Of all the entries below, only the lines from the one with "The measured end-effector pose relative" up to and including the one with "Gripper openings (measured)" are to be duplicated exactly.

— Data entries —

↓↓↓

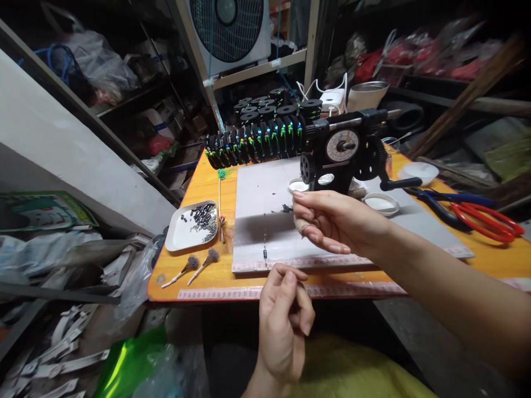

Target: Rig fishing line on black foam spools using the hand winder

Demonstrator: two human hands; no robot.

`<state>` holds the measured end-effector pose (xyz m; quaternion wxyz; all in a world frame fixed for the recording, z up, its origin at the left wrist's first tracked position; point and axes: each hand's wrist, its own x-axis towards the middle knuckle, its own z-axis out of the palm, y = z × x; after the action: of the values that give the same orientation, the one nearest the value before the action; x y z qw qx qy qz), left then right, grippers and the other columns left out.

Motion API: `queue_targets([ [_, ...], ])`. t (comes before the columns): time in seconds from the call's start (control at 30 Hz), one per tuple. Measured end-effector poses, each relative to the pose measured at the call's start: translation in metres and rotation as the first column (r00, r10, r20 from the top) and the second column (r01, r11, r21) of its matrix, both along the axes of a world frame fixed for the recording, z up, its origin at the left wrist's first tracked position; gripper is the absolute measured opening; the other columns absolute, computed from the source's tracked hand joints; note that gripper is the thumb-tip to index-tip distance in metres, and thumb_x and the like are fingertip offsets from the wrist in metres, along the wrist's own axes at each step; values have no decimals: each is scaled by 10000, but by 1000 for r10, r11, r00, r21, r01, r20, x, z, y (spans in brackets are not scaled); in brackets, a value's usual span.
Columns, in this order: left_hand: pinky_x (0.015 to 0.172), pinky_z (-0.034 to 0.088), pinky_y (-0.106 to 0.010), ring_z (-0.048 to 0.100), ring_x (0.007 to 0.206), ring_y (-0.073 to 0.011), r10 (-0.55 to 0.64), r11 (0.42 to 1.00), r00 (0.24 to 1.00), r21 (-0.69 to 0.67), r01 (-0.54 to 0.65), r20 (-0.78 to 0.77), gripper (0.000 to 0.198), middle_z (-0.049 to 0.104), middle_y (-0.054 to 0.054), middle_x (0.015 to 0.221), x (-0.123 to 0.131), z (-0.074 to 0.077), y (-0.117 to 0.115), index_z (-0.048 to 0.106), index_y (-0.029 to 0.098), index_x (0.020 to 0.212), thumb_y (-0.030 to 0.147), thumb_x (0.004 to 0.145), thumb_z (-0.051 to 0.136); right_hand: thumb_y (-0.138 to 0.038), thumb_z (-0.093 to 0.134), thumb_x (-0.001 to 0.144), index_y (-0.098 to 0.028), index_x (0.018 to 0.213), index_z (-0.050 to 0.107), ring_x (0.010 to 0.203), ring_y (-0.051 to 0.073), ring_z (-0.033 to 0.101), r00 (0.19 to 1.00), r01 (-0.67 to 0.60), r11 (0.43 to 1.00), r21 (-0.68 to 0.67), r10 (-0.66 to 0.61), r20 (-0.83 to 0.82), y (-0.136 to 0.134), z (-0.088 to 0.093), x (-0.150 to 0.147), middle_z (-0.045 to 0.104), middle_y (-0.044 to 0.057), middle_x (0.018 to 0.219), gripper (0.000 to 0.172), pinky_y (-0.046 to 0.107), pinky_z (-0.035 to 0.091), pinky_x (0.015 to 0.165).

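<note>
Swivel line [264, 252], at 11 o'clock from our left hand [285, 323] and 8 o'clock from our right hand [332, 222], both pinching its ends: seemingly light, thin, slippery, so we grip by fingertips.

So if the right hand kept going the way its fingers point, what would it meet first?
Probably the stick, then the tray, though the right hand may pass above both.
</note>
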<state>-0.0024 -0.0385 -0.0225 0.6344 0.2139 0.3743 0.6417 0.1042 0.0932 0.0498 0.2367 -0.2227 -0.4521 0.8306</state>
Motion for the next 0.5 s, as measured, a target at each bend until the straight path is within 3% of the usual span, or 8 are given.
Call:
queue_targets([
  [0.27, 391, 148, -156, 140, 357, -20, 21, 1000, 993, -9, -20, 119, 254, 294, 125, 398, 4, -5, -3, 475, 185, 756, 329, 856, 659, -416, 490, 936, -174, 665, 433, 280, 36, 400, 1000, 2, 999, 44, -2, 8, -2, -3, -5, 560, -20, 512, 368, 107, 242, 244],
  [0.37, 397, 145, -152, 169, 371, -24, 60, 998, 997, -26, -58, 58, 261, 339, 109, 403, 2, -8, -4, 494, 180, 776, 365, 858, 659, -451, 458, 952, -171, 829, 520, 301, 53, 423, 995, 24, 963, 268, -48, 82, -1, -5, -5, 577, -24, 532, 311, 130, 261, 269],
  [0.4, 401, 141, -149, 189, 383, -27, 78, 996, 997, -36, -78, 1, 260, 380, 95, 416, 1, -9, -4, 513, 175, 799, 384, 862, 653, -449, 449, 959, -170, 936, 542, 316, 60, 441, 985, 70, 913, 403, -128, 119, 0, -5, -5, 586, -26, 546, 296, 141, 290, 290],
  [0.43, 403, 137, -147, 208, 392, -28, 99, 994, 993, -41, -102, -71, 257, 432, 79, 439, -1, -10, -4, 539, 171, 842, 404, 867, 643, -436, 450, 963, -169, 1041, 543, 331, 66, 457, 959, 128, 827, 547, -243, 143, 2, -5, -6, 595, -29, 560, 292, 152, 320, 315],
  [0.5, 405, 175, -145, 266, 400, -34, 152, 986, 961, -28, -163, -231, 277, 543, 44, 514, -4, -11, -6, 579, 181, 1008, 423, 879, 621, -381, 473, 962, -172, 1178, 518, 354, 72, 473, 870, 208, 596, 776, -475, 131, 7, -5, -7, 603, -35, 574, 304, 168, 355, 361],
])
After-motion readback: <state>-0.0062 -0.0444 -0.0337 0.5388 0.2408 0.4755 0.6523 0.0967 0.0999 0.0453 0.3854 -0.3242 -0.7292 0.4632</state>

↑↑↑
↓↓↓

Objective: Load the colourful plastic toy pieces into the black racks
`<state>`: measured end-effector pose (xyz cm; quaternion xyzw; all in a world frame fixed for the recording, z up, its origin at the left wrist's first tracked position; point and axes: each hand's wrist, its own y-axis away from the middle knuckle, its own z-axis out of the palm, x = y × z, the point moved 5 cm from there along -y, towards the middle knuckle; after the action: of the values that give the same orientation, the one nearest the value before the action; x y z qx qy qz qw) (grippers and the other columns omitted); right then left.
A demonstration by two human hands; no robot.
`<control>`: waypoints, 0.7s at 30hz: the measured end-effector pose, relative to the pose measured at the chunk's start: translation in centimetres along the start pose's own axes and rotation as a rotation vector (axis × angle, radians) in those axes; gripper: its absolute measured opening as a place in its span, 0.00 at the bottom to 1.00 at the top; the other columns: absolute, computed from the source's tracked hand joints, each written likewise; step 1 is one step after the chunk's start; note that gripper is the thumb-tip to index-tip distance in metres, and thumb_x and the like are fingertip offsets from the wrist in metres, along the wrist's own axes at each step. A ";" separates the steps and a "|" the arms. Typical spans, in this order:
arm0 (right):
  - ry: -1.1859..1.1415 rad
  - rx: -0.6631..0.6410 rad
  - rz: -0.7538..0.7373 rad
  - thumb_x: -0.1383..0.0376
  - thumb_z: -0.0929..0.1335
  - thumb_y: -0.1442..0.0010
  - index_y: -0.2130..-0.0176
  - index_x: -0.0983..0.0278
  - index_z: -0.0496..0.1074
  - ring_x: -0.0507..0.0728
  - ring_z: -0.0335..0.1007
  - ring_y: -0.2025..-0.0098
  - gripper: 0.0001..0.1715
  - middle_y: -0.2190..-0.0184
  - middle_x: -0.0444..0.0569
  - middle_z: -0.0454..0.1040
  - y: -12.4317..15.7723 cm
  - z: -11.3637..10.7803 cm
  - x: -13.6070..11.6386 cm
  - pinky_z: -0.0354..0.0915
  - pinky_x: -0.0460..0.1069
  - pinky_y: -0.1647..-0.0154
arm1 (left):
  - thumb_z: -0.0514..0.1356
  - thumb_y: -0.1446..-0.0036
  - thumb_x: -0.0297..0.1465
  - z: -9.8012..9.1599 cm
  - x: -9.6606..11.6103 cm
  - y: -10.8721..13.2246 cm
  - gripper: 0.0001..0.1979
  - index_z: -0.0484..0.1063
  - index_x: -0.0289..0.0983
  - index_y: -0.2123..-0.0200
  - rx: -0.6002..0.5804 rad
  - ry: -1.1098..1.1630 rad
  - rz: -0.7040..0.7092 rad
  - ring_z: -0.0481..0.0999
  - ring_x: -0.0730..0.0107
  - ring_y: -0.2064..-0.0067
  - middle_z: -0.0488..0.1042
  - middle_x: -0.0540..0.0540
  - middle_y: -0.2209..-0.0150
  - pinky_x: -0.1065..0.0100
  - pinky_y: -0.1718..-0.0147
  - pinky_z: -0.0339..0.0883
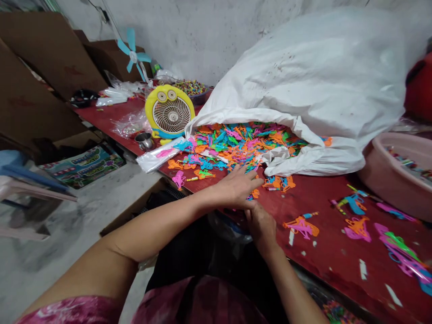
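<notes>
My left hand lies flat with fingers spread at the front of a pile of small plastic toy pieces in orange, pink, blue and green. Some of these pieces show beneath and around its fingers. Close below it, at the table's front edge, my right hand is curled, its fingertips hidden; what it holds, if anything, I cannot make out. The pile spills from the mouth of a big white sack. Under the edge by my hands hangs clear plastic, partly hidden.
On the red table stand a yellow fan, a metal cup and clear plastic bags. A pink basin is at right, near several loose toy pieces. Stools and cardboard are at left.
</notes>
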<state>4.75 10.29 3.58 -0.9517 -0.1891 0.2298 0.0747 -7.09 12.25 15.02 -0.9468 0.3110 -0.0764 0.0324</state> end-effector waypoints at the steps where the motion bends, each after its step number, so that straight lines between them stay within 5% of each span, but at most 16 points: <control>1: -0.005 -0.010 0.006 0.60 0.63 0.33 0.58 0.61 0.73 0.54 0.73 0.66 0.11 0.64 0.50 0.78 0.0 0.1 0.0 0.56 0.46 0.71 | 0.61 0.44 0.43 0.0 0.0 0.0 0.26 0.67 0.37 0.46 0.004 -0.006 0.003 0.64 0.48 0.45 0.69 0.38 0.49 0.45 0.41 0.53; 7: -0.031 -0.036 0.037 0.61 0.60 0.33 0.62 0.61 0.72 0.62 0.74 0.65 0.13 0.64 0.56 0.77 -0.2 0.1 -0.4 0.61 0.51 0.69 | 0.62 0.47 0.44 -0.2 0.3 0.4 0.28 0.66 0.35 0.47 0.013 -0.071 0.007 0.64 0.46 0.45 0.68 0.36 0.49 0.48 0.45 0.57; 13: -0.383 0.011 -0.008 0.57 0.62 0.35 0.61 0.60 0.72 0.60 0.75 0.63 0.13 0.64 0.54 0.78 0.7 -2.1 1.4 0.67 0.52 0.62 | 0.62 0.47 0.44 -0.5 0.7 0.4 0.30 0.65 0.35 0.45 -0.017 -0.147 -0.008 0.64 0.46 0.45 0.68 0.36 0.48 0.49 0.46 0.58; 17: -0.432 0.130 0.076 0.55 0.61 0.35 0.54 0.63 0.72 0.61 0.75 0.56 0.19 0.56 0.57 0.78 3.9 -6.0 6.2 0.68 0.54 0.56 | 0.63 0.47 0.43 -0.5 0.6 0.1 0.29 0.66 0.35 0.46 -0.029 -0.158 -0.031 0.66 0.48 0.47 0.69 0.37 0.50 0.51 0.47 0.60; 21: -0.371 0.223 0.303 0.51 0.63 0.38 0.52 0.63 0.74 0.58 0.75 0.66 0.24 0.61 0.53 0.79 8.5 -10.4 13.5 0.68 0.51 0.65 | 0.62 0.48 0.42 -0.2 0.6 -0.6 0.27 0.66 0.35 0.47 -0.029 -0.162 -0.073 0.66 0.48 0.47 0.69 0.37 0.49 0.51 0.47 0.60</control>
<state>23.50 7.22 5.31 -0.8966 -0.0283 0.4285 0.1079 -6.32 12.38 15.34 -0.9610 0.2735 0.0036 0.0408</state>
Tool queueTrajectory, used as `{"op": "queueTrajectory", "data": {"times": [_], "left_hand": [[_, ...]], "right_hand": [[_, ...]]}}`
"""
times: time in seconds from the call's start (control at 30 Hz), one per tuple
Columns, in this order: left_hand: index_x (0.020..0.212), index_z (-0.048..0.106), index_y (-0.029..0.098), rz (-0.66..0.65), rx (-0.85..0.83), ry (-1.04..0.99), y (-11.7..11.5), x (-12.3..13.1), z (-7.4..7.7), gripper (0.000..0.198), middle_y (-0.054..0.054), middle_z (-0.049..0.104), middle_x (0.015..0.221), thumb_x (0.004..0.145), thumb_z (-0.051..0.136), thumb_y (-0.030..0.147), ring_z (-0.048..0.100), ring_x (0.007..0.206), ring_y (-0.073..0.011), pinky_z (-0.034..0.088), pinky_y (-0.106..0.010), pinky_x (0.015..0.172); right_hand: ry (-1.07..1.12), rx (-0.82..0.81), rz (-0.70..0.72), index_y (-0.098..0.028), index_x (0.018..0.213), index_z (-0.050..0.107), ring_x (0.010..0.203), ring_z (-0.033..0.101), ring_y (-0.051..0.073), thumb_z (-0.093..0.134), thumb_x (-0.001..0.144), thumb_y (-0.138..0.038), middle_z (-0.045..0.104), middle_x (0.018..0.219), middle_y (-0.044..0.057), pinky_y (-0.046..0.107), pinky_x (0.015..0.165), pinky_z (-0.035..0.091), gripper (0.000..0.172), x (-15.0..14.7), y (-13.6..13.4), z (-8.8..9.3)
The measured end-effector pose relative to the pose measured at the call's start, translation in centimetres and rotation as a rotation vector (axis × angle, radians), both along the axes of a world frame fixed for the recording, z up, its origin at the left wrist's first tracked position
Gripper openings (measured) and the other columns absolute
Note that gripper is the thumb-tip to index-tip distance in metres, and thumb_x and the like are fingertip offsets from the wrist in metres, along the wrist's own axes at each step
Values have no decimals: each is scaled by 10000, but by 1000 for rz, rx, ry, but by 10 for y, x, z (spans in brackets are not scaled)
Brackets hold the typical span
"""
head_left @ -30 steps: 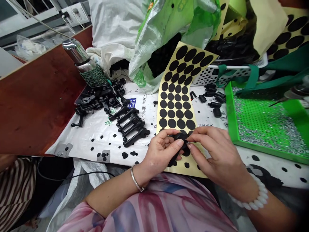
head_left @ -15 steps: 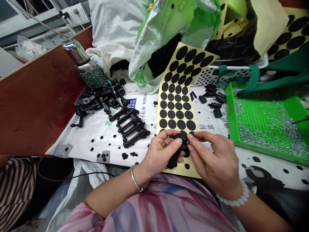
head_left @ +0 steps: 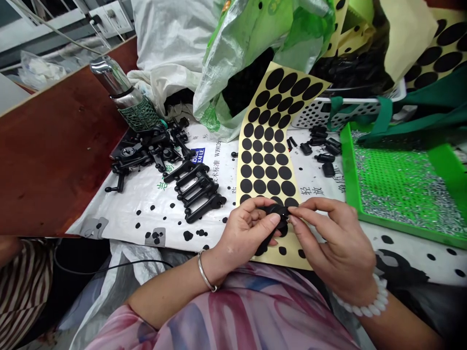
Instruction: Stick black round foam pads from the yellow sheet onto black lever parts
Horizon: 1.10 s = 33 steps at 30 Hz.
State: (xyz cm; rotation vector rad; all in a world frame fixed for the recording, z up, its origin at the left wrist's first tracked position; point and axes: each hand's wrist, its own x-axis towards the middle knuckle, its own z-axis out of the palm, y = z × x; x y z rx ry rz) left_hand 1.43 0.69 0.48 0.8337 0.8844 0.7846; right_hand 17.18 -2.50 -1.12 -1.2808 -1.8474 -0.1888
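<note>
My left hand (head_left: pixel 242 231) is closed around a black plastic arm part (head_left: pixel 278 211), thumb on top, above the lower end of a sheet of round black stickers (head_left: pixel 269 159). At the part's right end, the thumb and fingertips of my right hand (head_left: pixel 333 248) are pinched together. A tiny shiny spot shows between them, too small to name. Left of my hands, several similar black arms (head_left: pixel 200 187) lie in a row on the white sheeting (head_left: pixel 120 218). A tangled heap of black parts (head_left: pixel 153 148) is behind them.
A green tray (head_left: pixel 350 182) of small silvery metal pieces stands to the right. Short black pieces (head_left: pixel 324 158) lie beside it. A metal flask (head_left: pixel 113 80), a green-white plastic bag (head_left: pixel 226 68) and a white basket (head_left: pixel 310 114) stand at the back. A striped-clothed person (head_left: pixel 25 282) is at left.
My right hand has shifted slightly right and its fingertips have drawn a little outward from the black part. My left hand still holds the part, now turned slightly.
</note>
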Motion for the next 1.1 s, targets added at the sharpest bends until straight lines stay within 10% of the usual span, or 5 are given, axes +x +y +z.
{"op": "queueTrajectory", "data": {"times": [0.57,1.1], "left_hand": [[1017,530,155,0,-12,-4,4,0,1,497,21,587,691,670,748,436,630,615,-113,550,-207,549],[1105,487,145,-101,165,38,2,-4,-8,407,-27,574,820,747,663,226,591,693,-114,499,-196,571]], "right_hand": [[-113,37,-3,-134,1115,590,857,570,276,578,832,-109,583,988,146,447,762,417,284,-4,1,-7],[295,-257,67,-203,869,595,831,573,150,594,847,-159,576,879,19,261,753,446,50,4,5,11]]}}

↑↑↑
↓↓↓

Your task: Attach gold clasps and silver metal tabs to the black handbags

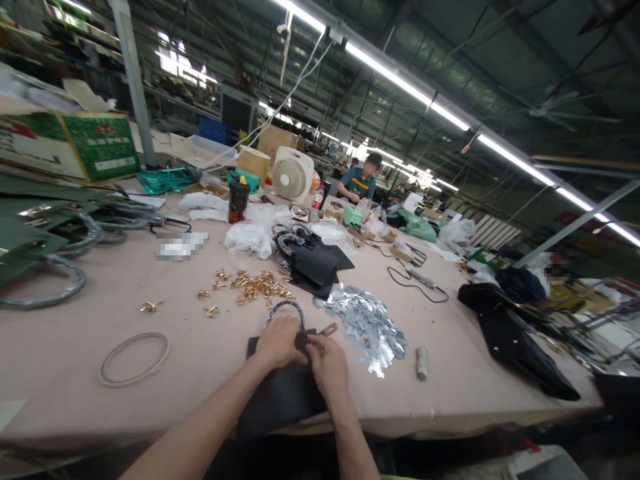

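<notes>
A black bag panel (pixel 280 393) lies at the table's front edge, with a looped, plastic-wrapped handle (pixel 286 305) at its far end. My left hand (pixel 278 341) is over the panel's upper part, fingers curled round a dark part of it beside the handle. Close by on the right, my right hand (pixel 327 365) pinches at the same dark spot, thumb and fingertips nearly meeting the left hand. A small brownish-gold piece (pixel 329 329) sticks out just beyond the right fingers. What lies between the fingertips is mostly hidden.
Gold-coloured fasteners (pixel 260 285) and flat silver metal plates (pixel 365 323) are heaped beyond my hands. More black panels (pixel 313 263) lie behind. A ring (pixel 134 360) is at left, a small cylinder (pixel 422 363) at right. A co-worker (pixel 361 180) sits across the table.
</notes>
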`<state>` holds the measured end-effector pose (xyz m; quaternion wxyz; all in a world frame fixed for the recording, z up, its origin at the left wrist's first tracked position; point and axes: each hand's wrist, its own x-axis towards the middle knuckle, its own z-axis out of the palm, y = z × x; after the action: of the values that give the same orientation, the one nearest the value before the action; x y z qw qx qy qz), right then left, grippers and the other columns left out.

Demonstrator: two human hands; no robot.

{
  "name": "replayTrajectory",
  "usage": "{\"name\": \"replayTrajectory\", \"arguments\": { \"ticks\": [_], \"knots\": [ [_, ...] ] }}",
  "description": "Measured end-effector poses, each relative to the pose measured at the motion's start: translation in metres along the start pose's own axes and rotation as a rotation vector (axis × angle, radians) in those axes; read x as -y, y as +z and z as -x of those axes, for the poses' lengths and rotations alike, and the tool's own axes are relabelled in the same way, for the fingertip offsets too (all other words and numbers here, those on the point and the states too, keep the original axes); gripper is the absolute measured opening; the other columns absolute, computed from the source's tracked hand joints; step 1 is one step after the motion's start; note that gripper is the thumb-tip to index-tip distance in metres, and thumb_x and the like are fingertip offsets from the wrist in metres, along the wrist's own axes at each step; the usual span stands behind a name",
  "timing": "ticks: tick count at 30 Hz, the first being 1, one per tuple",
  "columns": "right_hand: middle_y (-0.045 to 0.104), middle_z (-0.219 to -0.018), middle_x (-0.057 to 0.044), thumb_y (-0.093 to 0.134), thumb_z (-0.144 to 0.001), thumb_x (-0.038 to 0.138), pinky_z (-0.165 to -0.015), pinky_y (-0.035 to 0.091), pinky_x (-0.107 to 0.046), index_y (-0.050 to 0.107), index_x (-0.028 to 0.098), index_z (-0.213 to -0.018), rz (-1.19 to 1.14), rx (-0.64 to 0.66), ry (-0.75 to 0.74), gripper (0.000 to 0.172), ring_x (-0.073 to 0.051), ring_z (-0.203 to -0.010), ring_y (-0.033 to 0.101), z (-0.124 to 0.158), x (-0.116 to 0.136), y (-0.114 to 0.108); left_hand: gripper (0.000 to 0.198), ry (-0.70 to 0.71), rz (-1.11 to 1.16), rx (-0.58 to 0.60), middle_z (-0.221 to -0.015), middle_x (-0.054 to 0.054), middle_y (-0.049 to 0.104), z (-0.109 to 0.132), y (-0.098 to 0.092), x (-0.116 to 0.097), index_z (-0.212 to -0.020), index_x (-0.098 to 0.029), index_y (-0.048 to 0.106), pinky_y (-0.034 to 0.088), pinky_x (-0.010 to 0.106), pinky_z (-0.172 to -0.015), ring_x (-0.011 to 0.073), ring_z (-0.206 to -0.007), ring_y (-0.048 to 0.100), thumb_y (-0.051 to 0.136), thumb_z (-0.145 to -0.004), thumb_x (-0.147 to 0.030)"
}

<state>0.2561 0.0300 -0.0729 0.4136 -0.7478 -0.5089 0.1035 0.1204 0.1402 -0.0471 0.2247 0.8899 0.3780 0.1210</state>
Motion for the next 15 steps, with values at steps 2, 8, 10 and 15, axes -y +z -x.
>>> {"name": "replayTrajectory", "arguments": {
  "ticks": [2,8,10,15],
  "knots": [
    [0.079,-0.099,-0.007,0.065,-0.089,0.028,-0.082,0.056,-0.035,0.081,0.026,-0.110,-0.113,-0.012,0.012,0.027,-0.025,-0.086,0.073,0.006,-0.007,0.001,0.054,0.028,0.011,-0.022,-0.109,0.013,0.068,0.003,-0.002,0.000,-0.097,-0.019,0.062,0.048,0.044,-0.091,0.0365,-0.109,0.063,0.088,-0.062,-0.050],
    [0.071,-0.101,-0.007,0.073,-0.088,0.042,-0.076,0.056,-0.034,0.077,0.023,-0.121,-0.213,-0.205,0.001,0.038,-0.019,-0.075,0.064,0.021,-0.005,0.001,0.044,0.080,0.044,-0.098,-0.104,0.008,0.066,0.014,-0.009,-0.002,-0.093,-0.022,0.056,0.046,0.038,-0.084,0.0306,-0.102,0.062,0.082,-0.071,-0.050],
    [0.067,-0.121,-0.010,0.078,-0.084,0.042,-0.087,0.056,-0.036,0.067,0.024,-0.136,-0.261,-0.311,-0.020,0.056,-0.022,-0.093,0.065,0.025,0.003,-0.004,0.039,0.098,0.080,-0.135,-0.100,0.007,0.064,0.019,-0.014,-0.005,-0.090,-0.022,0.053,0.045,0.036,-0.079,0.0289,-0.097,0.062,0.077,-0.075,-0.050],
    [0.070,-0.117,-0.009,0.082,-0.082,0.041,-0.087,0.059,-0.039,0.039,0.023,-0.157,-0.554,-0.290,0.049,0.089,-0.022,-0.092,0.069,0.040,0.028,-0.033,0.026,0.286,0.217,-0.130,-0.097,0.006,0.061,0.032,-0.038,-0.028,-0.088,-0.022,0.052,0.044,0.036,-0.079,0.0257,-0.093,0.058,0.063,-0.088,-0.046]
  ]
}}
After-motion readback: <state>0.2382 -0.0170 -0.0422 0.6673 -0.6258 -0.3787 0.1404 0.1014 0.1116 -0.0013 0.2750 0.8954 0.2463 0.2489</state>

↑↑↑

— ANSWER BOX —
The measured end-effector pose relative to the pose measured at the call's start, translation in centimetres and rotation as a rotation vector (axis × angle, radians), both along the axes of a world frame fixed for the recording, z up, its origin at the left wrist's first tracked position
Gripper openings (measured) and the other columns absolute

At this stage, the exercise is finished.